BMJ 2016; 353 doi: https://doi.org/10.1136/bmj.i1419 (Published 28 April 2016) Cite this as: BMJ 2016;353:i1419

Rapid Response:

Re: Vitamin D and falls: The burden of proof

The benefits of vitamin D for bone and muscle strength and its multiple other extra skeletal advantages are one of the major medical breakthroughs of the past decade. Yet, we continue to see new trials and meta-analyses trying to cast doubts on this important nutrient that works as a hormone on all the systems of the body. One of the examples of controversial studies quoted by this article is a study by Heike A. Bischoff-Ferrari, MD and et al starts without any working hypothesis and ends with the statement that "the physiology behind a possible detrimental effect of a high monthly bolus dose of vitamin D on muscle function and falls remains unclear and needs further investigation.

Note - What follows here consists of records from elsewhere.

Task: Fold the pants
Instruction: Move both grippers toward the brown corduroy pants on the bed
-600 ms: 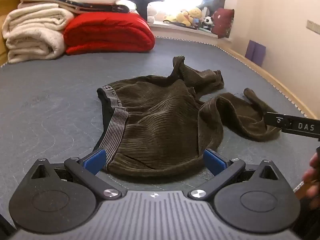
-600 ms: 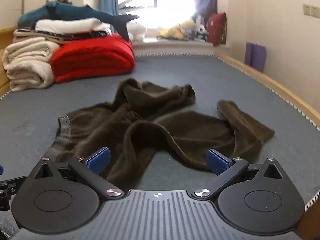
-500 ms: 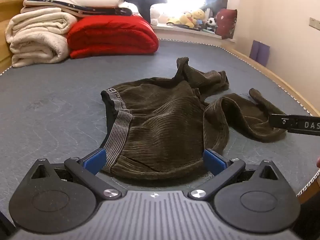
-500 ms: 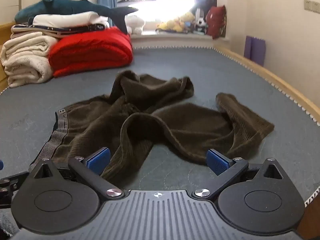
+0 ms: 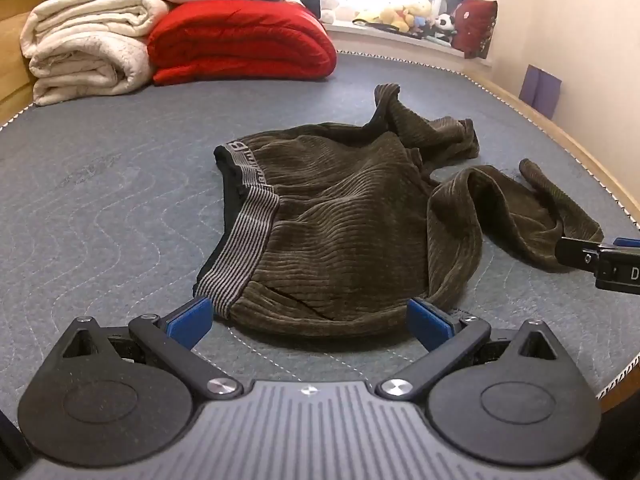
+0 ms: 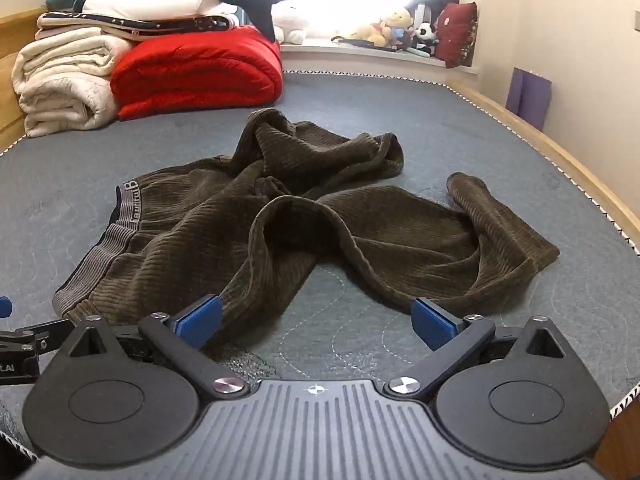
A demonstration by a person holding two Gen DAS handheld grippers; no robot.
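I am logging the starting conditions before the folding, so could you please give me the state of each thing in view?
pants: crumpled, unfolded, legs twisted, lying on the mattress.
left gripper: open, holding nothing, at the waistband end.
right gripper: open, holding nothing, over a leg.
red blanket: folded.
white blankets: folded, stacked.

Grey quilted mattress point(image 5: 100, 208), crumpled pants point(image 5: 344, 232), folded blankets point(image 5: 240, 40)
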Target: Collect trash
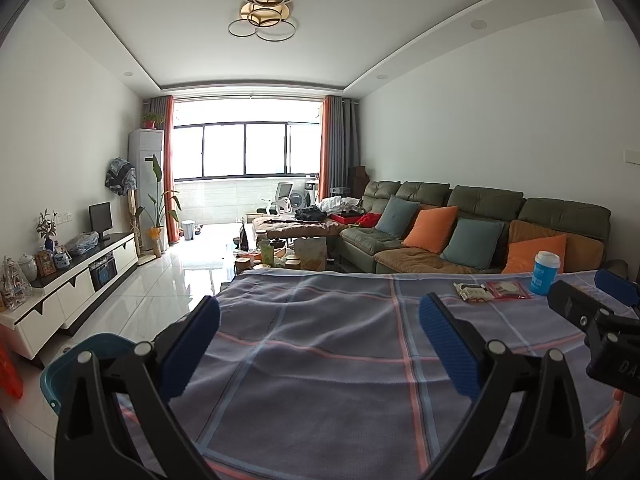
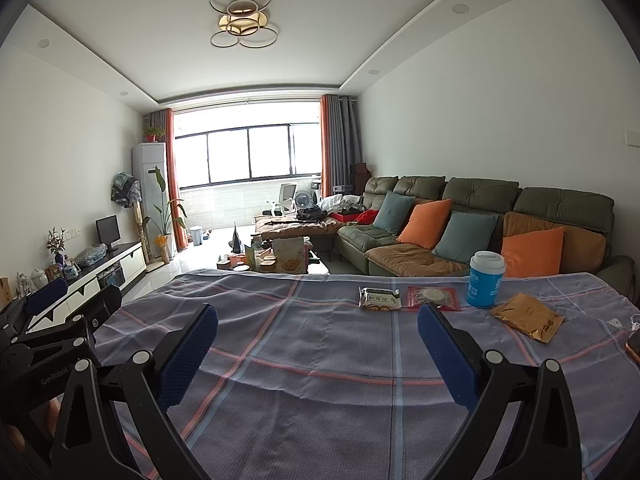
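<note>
Trash untouched on the plaid cloth (image 1: 320,360) in the left wrist view: white wrapper (image 1: 472,292), red packet (image 1: 508,290) and blue cup (image 1: 545,273) far right, teal bin (image 1: 72,364) low left, left gripper (image 1: 320,344) spread wide, empty. From the right wrist: same three items plus gold packet (image 2: 527,317) ahead, right gripper (image 2: 318,354) likewise agape, empty. Apparently nothing collected yet; all four pieces left.

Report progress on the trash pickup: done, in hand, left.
Done: nothing visibly collected. In hand: nothing; the left gripper and right gripper are both open and empty above the plaid tablecloth. Left: the green snack wrapper, red packet, blue cup and gold wrapper. The teal bin waits at the table's left.
</note>
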`<state>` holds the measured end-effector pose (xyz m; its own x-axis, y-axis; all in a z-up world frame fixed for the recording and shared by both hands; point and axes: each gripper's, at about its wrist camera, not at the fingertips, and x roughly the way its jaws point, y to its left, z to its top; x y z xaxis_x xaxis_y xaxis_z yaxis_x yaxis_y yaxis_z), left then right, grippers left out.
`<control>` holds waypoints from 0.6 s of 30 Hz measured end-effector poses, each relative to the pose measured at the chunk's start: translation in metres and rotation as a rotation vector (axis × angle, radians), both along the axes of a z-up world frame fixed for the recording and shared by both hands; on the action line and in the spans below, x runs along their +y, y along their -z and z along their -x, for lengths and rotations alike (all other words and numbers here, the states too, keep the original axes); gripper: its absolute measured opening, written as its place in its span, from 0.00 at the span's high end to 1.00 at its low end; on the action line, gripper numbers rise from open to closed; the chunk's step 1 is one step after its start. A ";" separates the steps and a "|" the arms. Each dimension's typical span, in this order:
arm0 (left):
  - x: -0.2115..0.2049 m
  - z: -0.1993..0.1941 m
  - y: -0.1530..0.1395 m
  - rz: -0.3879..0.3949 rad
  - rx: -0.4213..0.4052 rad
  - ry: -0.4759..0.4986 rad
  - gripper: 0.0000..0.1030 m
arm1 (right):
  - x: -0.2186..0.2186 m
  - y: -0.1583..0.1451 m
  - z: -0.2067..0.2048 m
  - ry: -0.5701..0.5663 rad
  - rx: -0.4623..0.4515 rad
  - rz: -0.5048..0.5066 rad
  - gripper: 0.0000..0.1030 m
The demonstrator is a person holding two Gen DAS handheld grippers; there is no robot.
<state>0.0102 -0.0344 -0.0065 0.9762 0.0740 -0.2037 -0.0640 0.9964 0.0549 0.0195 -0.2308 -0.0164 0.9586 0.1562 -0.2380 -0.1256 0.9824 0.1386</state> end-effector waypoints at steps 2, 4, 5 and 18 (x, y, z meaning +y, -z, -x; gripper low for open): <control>0.000 0.000 0.000 0.000 0.002 0.000 0.03 | 0.000 0.000 0.000 0.001 0.000 -0.001 0.04; 0.000 -0.001 0.001 0.000 0.002 -0.001 0.03 | 0.000 0.000 -0.001 0.001 0.002 0.001 0.04; -0.001 -0.001 0.001 -0.001 0.003 0.000 0.03 | 0.000 0.000 0.000 0.003 0.001 0.002 0.04; -0.001 -0.002 0.001 -0.001 0.004 0.000 0.03 | -0.001 -0.001 -0.001 0.003 0.004 0.003 0.04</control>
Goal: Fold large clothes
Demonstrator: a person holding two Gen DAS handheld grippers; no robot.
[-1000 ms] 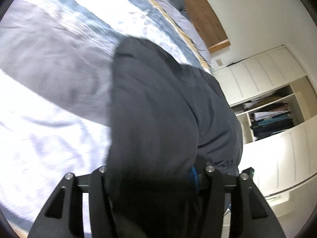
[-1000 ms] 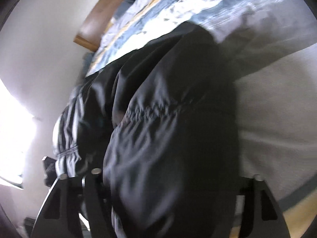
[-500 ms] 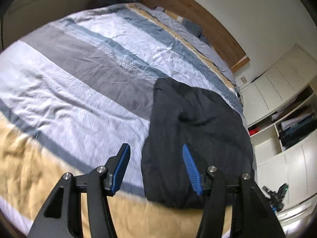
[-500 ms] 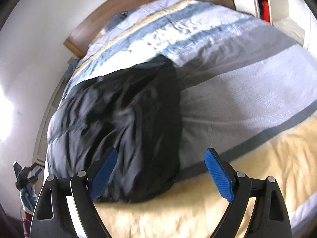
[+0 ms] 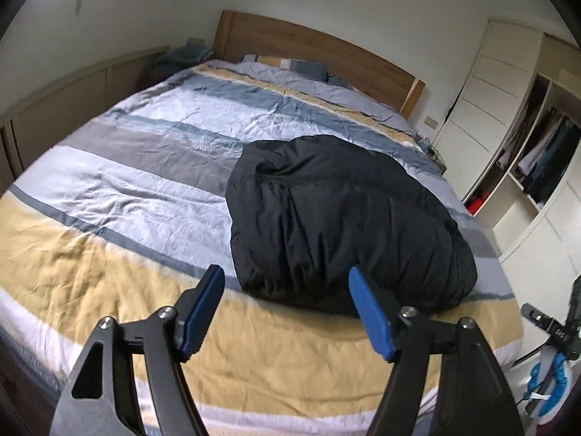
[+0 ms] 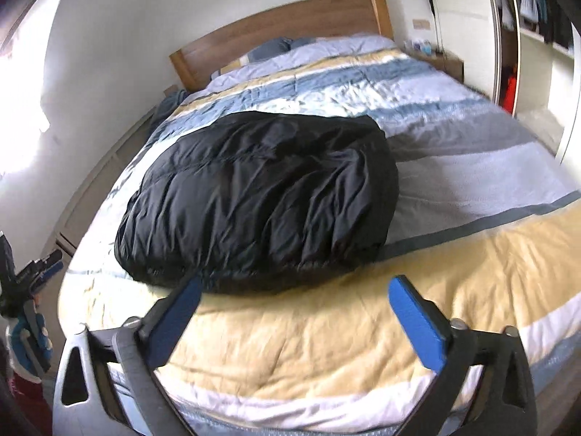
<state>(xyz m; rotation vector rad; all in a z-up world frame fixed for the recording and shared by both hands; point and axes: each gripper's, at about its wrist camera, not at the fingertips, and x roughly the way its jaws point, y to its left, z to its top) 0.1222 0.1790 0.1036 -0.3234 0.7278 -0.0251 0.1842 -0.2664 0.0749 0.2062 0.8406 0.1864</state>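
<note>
A black puffy jacket (image 5: 337, 225) lies folded in a thick bundle on the striped bed cover (image 5: 120, 189). It also shows in the right wrist view (image 6: 261, 200). My left gripper (image 5: 287, 290) is open and empty, held back above the foot of the bed, just short of the jacket's near edge. My right gripper (image 6: 294, 305) is open and empty, also near the foot of the bed, in front of the jacket's near edge. Neither gripper touches the jacket.
A wooden headboard (image 5: 312, 54) and pillows (image 5: 290, 67) stand at the far end of the bed. An open wardrobe (image 5: 537, 152) with clothes is on the right. A tripod-like device (image 5: 555, 330) stands by the bed's right side. Low cabinets (image 5: 72, 101) line the left wall.
Both grippers held the jacket a second ago, then opened and let it go. Both have pulled back toward the foot of the bed and the jacket now rests on the cover.
</note>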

Reviewing the full study protocol of the above study, the weak foundation and the design flaws of this study are on full display. The following disorders and drugs must be exclusion criteria for every trial or meta- analysis: hypertension, hyperlipidemia and diseases of autonomic nervous system (or drugs affecting this system). Statins are commonly used in geriatric population with major detrimental effect on the proximal muscles of the lower extremities predisposing such patients to falls. Diuretics, vasodilators, including alpha blockers, nitrates, drugs for benign prostate hypertrophy, drugs used in erectile dysfunction, widely used anti-cholinergic medications, and anti-histamines (including anti-depressants and drugs for overactive bladder) must be all in exclusion criteria. Diabetes must also be included as exclusion criteria. Most patients with advanced type 1 or type 2 diabetes do have a certain degree of autonomic dysfunction, which includes orthostatic hypotension, a major risk factor for falls. Uncontrolled diabetes causes volume depletion and osthostasis and increases the risk of falls. The new-generation of anti-diabetes drugs such as canagliflozin, causes volume depletion and increases risk of falls. Past and present use of steroids, with known detrimental effects on the proximal muscles of the legs such as the quadriceps, must be also an exclusion criterion. Vitamin D supplements strengthen the musculo-skeletal system especially the proximal muscles of the lower extremities. This is a clear clinical outcome that we see daily in our practice. I have taken hundreds of frail elderly with proximal myopathy off walkers and prevented falls by judicious supplemtation of vitamin D. The opposite claim, that vitamin D increases falls or has no effect on falls, does not have a plausible biological explanation. In my opinion, most studies, if not all, similar to this study, fail to show the benefit of vitamin D on falls, do so because they have serious design flaws; mostly neglecting very important exclusion criteria.

References

Monthly High-Dose Vitamin D Treatment for the Prevention of Functional Decline. Bischoff-Ferrari, HA et al. JAMA Intern Med. 2016;176(2)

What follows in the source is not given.